◆ Work to be completed ◆
Copy nothing past the line containing "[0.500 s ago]". Transcribe every line of the listing below up to and including it, from the first, except pictures.

### Entries provided

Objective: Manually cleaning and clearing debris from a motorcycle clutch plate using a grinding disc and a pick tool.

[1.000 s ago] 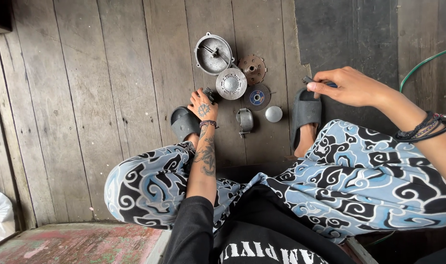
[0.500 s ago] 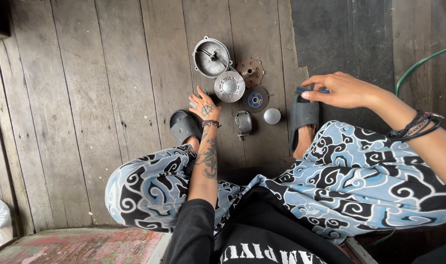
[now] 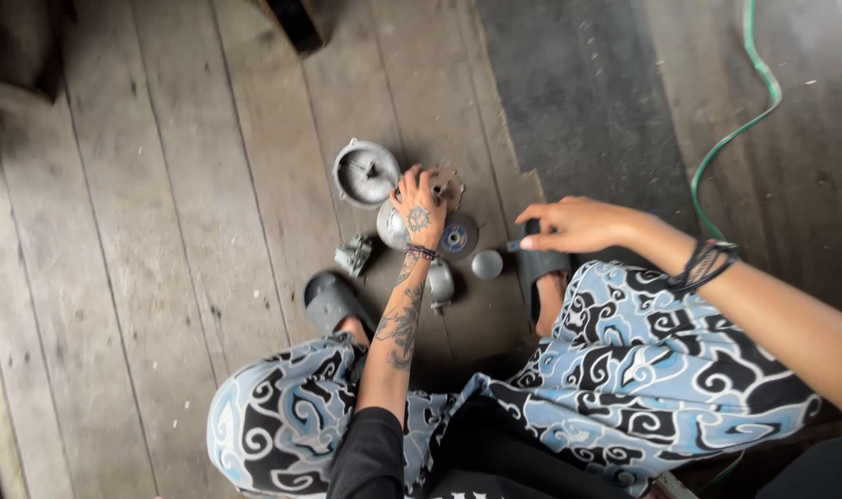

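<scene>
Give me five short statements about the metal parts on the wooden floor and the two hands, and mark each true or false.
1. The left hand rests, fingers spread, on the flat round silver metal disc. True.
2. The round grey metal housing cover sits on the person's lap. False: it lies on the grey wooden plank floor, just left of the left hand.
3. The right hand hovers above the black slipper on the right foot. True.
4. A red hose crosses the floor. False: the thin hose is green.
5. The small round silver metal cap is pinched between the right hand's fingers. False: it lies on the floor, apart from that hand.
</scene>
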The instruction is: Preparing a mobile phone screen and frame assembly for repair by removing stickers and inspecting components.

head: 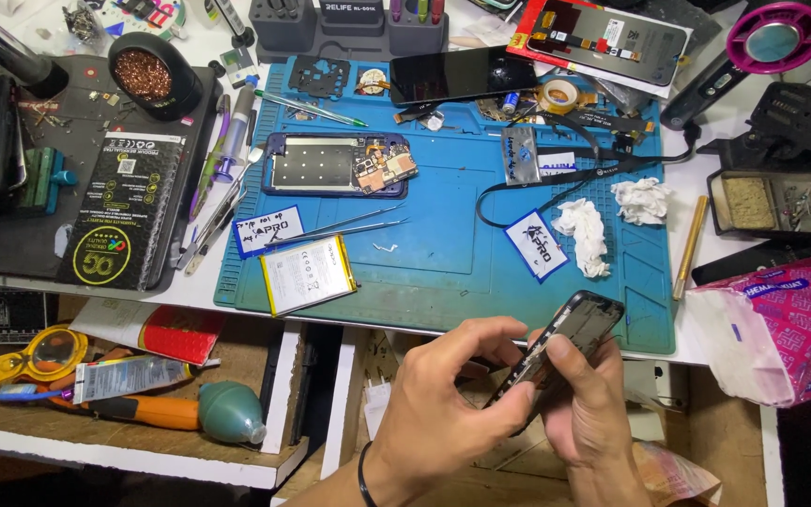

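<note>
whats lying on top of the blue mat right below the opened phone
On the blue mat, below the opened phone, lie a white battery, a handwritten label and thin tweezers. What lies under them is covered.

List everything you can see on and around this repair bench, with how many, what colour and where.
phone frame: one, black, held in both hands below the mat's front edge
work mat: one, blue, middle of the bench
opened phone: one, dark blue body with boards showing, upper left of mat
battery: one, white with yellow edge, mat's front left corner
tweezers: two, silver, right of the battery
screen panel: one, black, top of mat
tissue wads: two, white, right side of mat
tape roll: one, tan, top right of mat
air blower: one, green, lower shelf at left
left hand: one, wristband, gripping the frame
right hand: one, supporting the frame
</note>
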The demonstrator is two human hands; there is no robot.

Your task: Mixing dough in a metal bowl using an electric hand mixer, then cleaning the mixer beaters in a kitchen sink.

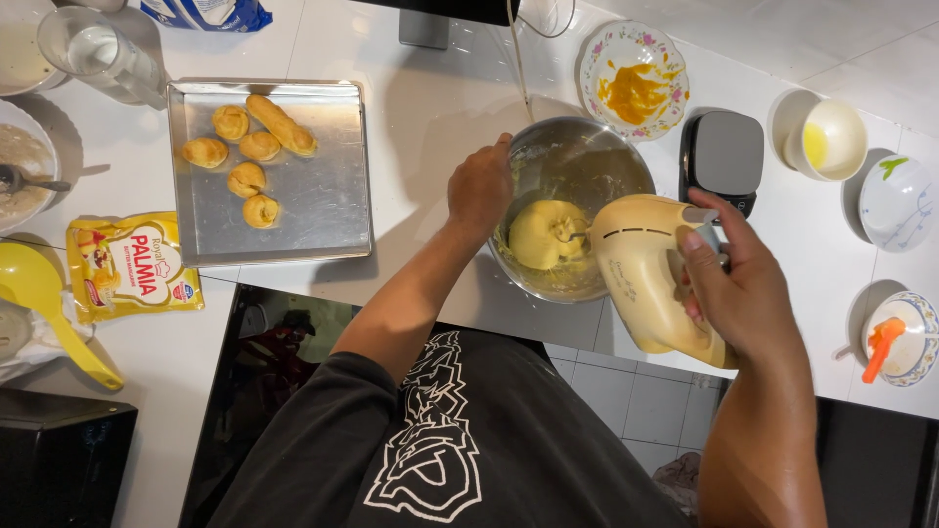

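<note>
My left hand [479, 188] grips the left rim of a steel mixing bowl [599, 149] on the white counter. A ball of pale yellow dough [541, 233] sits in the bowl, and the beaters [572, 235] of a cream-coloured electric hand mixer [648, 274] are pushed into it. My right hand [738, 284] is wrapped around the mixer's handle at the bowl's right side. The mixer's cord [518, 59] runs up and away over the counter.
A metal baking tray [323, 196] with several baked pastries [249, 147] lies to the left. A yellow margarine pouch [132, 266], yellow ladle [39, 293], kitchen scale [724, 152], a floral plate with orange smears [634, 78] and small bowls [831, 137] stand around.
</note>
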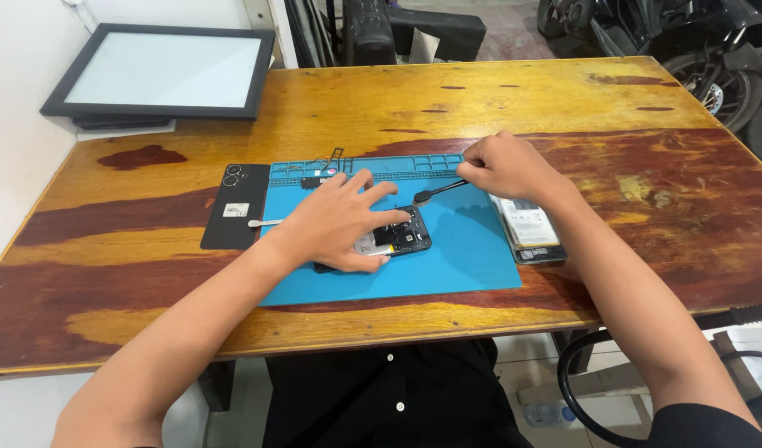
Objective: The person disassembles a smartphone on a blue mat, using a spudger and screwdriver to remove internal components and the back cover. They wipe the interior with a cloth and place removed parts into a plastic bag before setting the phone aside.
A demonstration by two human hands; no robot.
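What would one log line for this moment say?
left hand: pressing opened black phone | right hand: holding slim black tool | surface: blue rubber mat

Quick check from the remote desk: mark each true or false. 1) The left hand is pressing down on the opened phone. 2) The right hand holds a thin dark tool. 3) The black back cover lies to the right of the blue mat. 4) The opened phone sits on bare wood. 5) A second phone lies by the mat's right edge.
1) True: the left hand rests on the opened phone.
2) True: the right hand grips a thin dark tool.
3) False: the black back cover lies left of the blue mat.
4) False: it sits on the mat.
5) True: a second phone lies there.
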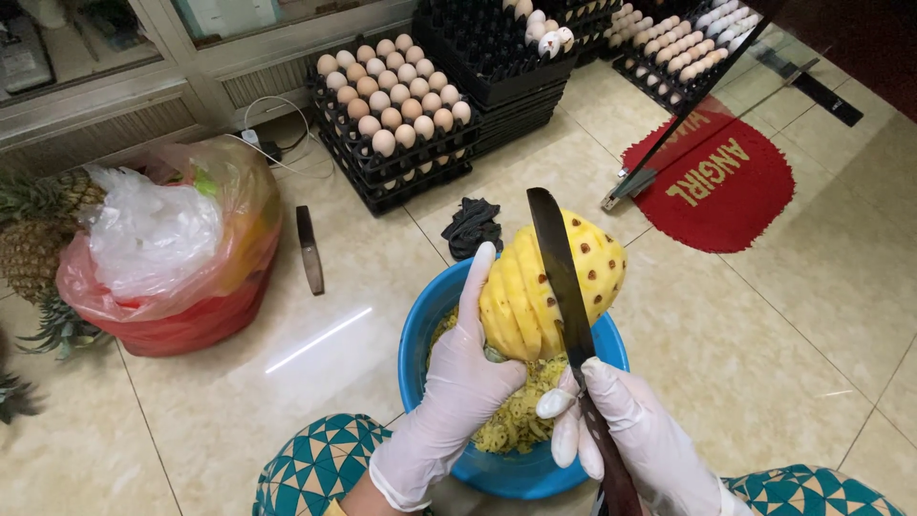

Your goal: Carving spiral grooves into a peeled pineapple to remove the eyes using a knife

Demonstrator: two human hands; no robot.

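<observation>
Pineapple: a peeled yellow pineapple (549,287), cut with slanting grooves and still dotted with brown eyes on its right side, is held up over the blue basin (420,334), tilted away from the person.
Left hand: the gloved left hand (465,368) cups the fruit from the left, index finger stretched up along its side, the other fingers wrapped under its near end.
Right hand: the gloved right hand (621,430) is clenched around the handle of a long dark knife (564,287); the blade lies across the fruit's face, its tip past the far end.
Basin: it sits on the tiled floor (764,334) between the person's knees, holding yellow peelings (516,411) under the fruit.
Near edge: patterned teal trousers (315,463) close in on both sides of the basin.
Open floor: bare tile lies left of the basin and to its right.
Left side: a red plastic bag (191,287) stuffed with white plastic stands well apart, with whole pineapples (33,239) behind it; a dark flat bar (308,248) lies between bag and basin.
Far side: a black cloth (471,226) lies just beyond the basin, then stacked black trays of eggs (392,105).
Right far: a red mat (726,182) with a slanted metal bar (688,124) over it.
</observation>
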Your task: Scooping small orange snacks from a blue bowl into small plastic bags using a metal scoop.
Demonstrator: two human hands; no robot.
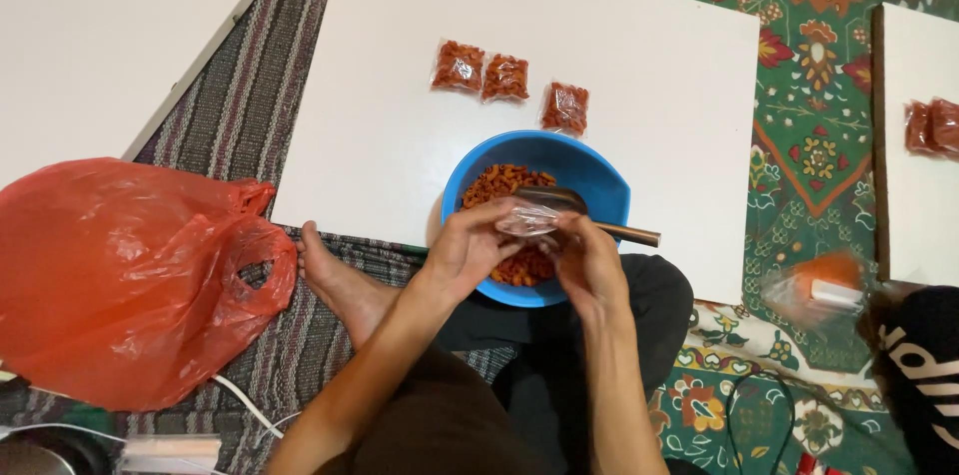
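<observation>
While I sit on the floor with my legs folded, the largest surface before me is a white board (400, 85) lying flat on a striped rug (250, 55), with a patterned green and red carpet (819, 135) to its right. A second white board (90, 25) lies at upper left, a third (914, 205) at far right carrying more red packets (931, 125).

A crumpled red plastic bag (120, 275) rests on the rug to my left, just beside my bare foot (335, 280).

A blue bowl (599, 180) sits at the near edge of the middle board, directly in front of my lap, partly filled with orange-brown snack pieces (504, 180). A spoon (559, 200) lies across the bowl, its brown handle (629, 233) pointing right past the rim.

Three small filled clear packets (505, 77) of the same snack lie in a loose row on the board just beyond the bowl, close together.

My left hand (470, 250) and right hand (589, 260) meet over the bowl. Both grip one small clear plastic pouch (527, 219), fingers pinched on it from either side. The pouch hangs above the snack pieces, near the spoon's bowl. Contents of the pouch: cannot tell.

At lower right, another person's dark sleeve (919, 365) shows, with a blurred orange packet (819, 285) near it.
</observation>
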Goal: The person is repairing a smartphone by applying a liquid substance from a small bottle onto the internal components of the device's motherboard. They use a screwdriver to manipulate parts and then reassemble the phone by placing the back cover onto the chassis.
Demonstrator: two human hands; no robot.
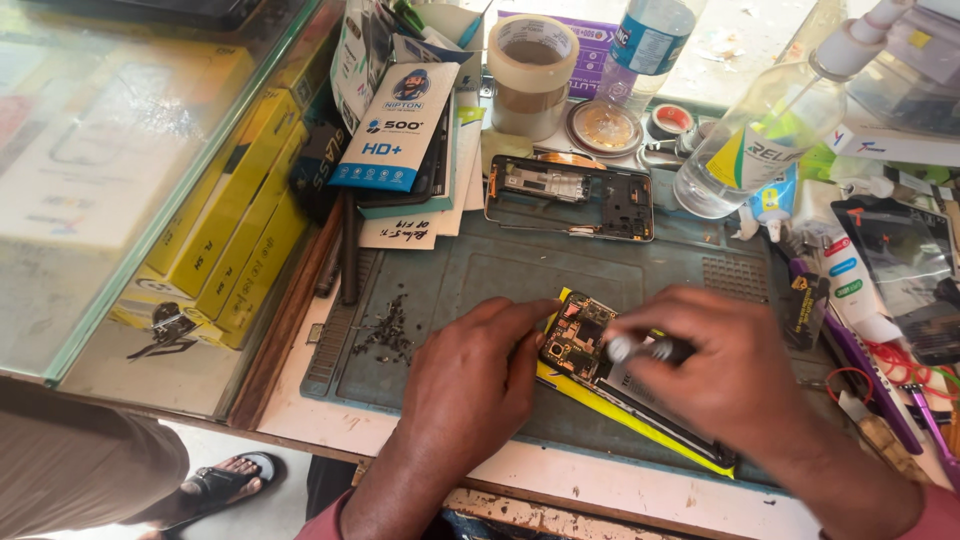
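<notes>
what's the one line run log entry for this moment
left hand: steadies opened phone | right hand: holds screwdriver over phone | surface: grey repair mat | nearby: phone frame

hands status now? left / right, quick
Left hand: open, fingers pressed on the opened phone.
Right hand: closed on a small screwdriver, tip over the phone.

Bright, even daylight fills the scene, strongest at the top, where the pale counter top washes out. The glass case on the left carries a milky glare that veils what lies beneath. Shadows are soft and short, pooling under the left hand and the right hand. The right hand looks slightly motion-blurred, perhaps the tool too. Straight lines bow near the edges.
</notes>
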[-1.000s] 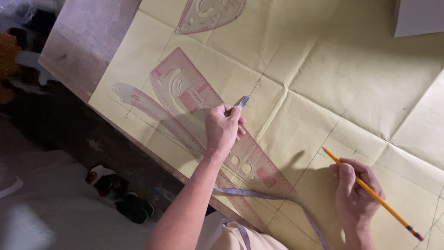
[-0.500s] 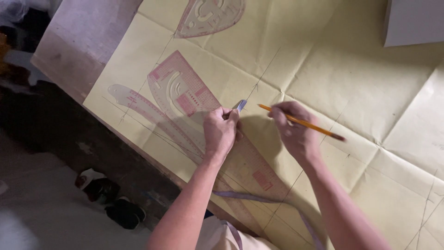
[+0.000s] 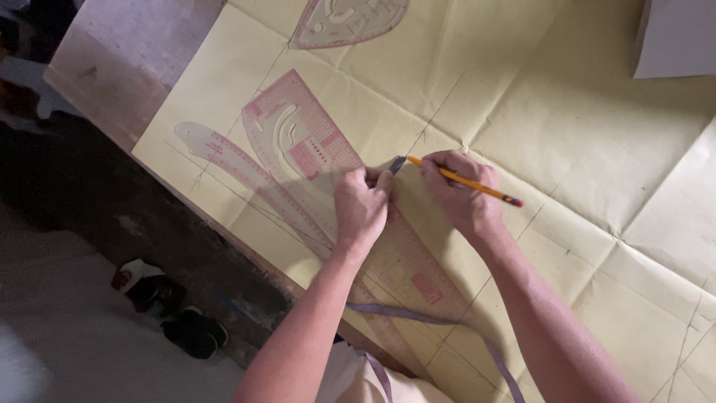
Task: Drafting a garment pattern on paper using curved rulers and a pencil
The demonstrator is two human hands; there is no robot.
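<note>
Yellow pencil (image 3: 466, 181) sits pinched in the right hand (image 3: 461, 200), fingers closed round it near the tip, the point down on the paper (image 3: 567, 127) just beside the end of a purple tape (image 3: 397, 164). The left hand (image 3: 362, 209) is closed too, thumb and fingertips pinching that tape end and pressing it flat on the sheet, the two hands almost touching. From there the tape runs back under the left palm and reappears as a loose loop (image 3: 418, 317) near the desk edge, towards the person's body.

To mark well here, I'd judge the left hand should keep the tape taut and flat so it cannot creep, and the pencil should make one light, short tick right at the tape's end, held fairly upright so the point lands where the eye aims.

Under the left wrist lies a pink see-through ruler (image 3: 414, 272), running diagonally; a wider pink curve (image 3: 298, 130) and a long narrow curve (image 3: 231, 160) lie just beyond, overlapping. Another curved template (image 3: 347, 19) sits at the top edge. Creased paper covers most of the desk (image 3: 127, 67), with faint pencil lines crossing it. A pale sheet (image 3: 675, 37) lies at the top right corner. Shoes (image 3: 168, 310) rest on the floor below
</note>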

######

◆ Solution to the exercise ◆
Objective: Manually cleaning and clearing debris from a motorcycle clutch plate using a grinding disc and a pick tool.

[1.000 s ago] 
[0.500 s ago] 

No part of the exercise remains unanswered.